Sia uomo e rispettoso, colui che fu accolto (checchè ne dica ora) con il red carpet da una città che aspettava il Messia e riponeva in lui enormi speranze. Ha tradito passione e rispetto, affetto e calore. Il sipario sta calando. E' il momento di farsi da parte. Faccia il prezzo per il club. E lo faccia giusto, che il suo business tra Coly (venduto subito dopo l'acquisto della società per 3 milioni di euro al Nizza), Tonali, Torregrossa, Moreo, i diritti televisivi della serie A (oltre 30 milioni) e il paracadute della B (attorno agli 8) l'ha fatto. E con le squadre costruite dalla stagione del massimo campionato in poi non si è certo svenato: certi mercati al risparmio gli hanno consentito di mettere via buona parte di quello che aveva incassato. Non può pretendere di lucrare anche sulla vendita della società. Privata certo, ma di interesse pubblico. Non è il Cellino Football Club. E' il Brescia calcio. Con 112 anni di storia.  
Basta alibi, dica apertamente quanto valuta il Brescia in questo momento. Con la squadra che ha un piede in C e un parco giocatori fatto di tanti prestiti e dei più forti tra quelli di proprietà (Cistana, Bertagnoli) con infortuni che pesano sulle valutazioni di mercato. Così facendo gli alibi staranno a zero anche per chi può essere davvero interessato ad acquistare il club.

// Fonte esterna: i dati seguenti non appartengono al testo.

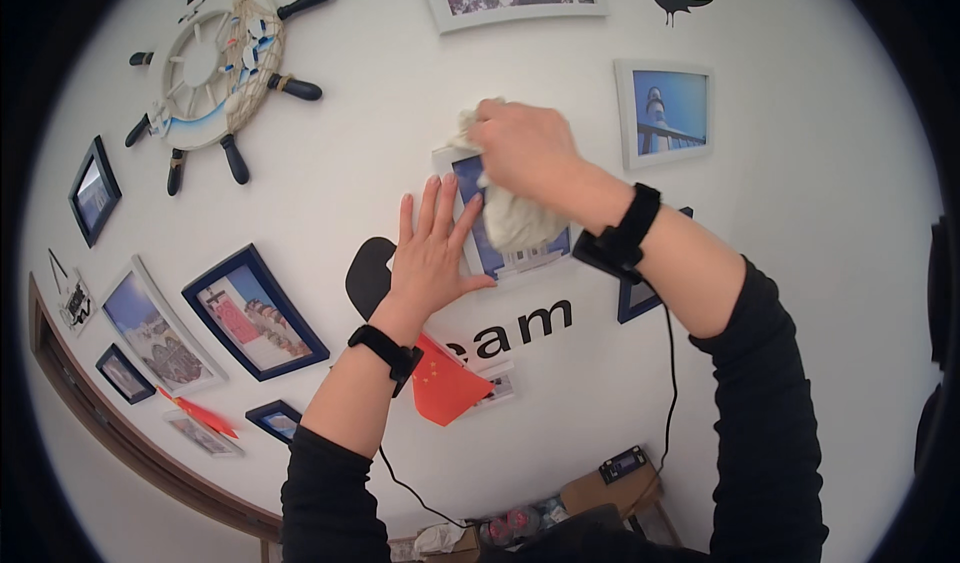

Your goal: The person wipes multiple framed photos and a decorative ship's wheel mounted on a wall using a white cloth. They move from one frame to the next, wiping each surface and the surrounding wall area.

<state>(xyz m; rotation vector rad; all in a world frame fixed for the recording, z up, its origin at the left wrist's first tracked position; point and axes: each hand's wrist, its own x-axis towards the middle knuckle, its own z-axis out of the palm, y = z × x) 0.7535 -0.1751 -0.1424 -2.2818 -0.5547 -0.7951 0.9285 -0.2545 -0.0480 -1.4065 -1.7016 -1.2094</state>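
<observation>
My right hand (525,143) grips a crumpled off-white cloth (521,221) at the upper edge of a white picture frame (472,257) on the wall. The cloth hangs over the blue picture and hides much of it. My left hand (435,255) lies flat with fingers spread against the left side of the same frame, its thumb near the lower edge. A black band with a small device is on each wrist, and thin cables run down from them.
A decorative ship's wheel (202,67) hangs at upper left. More frames surround my hands, including a lighthouse picture (670,112) and a navy frame (255,311). A small red flag (450,386) is below my left wrist. Boxes (611,488) stand at the bottom.
</observation>
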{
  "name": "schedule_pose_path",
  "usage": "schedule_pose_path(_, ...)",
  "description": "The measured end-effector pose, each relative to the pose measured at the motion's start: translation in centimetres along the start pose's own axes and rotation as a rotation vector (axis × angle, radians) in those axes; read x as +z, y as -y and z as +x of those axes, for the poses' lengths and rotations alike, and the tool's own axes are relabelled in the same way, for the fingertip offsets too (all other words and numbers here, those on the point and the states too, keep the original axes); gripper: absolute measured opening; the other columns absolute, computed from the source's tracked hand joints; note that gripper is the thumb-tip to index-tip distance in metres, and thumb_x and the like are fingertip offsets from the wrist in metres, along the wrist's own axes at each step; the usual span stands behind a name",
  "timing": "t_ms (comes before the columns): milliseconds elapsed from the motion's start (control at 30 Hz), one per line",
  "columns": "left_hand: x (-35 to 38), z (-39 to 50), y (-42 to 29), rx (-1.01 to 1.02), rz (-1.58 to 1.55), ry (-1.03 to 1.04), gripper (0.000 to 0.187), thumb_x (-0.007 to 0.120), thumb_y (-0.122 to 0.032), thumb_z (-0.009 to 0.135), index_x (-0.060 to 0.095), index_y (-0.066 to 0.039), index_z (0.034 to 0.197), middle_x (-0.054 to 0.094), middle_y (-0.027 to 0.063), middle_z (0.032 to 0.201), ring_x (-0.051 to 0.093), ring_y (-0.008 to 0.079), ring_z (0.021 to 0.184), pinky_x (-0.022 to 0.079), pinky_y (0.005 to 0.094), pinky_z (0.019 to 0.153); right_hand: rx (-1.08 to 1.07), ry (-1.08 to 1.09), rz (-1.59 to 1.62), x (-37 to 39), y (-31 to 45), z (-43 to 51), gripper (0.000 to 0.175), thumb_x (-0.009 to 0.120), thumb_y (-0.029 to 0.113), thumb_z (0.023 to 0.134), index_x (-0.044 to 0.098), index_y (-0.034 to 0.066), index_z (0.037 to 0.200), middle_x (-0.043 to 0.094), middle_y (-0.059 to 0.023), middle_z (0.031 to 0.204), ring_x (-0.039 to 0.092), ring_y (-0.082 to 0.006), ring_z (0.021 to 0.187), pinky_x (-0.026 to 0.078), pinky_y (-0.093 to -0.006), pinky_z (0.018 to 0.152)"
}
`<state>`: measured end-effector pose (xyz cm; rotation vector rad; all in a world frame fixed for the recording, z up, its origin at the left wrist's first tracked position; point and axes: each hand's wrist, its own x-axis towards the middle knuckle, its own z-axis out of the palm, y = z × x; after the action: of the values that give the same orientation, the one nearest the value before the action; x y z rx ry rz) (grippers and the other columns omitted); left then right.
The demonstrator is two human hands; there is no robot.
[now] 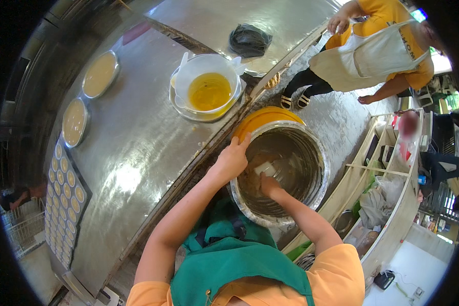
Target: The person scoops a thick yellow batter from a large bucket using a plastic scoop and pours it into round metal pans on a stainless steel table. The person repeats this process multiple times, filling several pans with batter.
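A large metal mixing bowl (323, 179) with batter residue on its inner wall stands before me. Inside it, my right hand (269, 184) is closed on a small whitish scraper (265, 169), close to the bowl's bottom. My left hand (233, 157) rests at the bowl's left rim, its fingers against the edge beside an orange round tub (267, 114). Part of that tub is hidden behind the bowl. On the metal table to the left, a translucent plastic bowl (179, 82) holds yellow liquid (209, 91) and sits in another round container.
The metal table (137, 126) carries two round pans of batter (100, 74) (75, 122), a tray of small filled cups (65, 202) and a black plastic bag (249, 39). A co-worker in an apron (367, 57) stands beyond the bowl. Wooden shelves (386, 168) hold bags at right.
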<state>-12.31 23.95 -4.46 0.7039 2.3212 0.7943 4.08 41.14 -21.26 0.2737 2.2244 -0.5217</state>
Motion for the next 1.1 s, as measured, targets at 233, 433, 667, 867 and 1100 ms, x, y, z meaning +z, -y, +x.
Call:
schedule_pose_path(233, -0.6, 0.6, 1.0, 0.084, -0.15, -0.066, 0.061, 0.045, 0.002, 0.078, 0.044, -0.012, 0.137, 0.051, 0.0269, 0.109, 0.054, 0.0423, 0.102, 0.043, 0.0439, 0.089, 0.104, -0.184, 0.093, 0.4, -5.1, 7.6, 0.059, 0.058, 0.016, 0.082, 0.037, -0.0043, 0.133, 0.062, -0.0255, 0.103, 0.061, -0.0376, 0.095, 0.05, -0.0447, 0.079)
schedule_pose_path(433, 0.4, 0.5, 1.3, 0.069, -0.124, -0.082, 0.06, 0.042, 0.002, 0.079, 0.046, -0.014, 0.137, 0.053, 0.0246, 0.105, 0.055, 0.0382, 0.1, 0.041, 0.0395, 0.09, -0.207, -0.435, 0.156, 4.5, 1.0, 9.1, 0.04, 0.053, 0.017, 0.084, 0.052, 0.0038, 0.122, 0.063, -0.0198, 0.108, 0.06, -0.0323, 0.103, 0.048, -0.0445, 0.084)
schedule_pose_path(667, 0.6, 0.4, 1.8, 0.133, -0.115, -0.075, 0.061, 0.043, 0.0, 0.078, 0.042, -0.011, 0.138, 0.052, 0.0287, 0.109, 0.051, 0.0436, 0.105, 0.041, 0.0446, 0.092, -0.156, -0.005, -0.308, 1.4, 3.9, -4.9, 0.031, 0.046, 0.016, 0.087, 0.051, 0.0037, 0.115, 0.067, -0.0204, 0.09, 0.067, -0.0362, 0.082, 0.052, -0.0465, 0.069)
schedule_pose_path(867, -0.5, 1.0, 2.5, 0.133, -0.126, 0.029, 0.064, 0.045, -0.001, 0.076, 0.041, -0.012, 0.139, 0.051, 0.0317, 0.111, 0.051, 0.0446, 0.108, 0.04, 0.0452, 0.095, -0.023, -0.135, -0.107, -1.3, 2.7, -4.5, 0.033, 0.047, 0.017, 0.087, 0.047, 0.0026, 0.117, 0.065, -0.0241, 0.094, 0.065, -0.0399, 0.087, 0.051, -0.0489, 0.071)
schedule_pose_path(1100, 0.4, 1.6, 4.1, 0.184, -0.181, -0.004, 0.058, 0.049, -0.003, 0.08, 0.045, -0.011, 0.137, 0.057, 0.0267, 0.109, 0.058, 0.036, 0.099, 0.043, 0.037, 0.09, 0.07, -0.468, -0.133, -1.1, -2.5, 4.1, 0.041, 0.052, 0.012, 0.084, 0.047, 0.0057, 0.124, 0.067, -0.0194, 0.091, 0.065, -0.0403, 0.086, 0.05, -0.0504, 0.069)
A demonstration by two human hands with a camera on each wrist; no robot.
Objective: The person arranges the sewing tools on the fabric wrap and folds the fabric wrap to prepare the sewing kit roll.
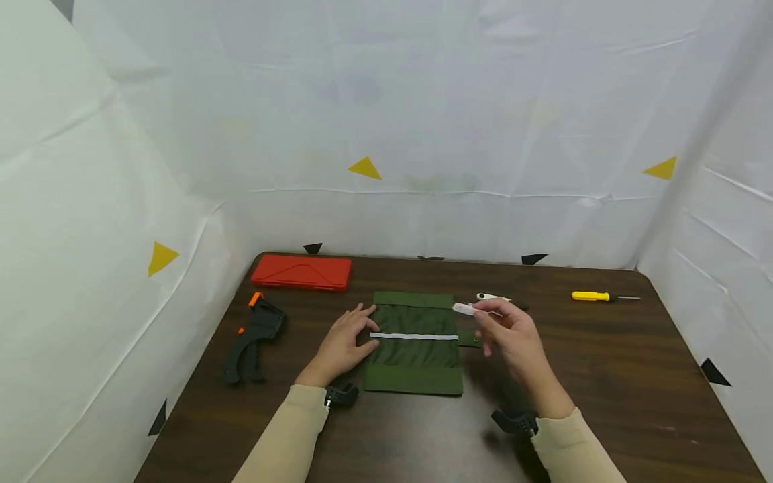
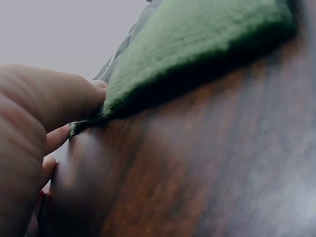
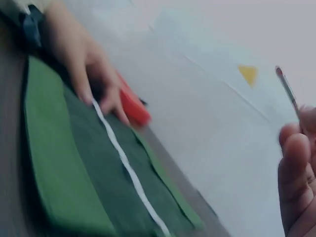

Una transizione societaria è indispensabile. Cellino ha sprecato il suo momento. Chi vuole prenderne il posto - possibilmente con l'aiuto delle istituzioni, che devono agevolare questo cambiamento dato che tra due mesi si vota per la Comunali e il futuro sindaco non potrà fingere che non esista questa patata bollente - parli ora. Oppure taccia per sempre.